Repeat exactly the lines of the listing from the line containing "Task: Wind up" through its last line, and nothing beyond them.

============

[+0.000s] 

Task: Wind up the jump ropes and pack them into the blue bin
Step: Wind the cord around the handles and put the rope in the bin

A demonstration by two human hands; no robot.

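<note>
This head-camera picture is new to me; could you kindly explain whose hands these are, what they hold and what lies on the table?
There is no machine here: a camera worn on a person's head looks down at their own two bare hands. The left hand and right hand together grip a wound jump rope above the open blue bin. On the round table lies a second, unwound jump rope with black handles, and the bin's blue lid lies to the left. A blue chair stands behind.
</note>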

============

- [Result for this task]:
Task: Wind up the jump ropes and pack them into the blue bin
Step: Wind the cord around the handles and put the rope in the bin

A demonstration by two human hands; no robot.

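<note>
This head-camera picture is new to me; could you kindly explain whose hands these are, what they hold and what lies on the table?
There is no machine here: a camera worn on a person's head looks down at their own two bare hands. The left hand and right hand together grip a wound jump rope above the open blue bin. On the round table lies a second, unwound jump rope with black handles, and the bin's blue lid lies to the left. A blue chair stands behind.
</note>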

This exercise is complete.